— Problem statement —
Give back each line of the data exactly.

Task inputs below:

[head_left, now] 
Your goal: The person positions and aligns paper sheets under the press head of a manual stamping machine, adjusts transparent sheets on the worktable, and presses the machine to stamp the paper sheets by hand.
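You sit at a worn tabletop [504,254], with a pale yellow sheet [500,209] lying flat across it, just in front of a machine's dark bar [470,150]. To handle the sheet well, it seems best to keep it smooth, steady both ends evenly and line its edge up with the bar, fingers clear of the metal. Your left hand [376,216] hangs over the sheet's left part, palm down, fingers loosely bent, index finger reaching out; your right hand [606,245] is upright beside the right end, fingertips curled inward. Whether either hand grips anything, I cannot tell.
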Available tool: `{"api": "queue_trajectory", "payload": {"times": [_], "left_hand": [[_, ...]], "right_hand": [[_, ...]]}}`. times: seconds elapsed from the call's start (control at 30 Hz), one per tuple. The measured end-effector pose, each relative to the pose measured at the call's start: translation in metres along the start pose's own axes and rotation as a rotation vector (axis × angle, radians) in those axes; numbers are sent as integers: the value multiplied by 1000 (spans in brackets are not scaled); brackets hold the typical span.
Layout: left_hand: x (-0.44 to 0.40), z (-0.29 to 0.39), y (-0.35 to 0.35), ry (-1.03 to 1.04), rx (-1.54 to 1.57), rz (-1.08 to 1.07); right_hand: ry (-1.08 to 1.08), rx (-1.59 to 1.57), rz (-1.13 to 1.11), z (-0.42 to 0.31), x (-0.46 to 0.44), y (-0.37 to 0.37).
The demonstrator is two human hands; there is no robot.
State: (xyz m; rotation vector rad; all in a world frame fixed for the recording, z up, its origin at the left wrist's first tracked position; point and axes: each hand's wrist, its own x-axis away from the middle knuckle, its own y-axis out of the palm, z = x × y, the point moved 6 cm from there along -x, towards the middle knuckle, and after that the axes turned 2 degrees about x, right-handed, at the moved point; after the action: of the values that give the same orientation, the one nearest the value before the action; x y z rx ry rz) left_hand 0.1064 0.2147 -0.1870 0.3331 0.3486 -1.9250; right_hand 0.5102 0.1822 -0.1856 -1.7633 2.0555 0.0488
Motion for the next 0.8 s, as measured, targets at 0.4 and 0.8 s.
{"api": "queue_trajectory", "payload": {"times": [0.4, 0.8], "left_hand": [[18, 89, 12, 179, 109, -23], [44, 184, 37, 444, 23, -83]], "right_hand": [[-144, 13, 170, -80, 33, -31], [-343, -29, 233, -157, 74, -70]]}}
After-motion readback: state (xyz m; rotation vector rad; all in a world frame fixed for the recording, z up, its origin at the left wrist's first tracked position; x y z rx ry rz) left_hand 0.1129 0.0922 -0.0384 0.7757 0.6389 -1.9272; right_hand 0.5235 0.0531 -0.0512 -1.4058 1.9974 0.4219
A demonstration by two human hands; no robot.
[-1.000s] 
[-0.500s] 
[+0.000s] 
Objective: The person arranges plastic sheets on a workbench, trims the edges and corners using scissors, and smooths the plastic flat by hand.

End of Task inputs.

— Worked solution —
[head_left, now] 
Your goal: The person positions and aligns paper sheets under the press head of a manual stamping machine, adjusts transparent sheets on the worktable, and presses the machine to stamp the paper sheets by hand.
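You sit at a worn tabletop [504,254], with a pale yellow sheet [500,209] lying flat across it, just in front of a machine's dark bar [470,150]. To handle the sheet well, it seems best to keep it smooth, steady both ends evenly and line its edge up with the bar, fingers clear of the metal. Your left hand [376,216] hangs over the sheet's left part, palm down, fingers loosely bent, index finger reaching out; your right hand [606,245] is upright beside the right end, fingertips curled inward. Whether either hand grips anything, I cannot tell.
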Available tool: `{"api": "queue_trajectory", "payload": {"times": [_], "left_hand": [[_, ...]], "right_hand": [[_, ...]]}}`. times: seconds elapsed from the call's start (control at 30 Hz), one per tuple. The measured end-effector pose, each relative to the pose measured at the call's start: translation in metres along the start pose's own axes and rotation as a rotation vector (axis × angle, radians) in those axes; numbers are sent as integers: the value multiplied by 1000 (spans in brackets are not scaled); brackets hold the typical span.
Layout: left_hand: x (-0.44 to 0.40), z (-0.29 to 0.39), y (-0.35 to 0.35), ry (-1.03 to 1.04), rx (-1.54 to 1.57), rz (-1.08 to 1.07); right_hand: ry (-1.08 to 1.08), rx (-1.59 to 1.57), rz (-1.13 to 1.11), z (-0.42 to 0.31), x (-0.46 to 0.44), y (-0.37 to 0.37).
The demonstrator is two human hands; there is no robot.
State: (xyz m; rotation vector rad; all in a world frame fixed for the recording, z up, its origin at the left wrist's first tracked position; point and axes: each hand's wrist, its own x-axis away from the middle knuckle, its own y-axis out of the palm, z = x × y, the point moved 6 cm from there along -x, towards the middle knuckle, and after that the axes turned 2 degrees about x, right-handed, at the moved point; after the action: of the values that give the same orientation, the one nearest the value before the action; x y z rx ry rz) left_hand 0.1064 0.2147 -0.1870 0.3331 0.3486 -1.9250; right_hand 0.5102 0.1822 -0.1856 -1.7633 2.0555 0.0488
Motion for the next 0.8 s, as measured, targets at 0.4 and 0.8 s.
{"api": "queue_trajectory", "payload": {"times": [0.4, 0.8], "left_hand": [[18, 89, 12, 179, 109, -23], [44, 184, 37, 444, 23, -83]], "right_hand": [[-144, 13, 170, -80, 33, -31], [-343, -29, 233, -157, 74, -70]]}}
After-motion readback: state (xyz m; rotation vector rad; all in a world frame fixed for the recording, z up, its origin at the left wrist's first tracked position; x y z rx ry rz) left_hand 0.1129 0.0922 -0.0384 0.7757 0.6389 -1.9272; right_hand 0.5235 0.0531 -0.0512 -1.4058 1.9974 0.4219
A demonstration by two human hands; no robot.
[-1.000s] 
[-0.500s] 
[+0.000s] 
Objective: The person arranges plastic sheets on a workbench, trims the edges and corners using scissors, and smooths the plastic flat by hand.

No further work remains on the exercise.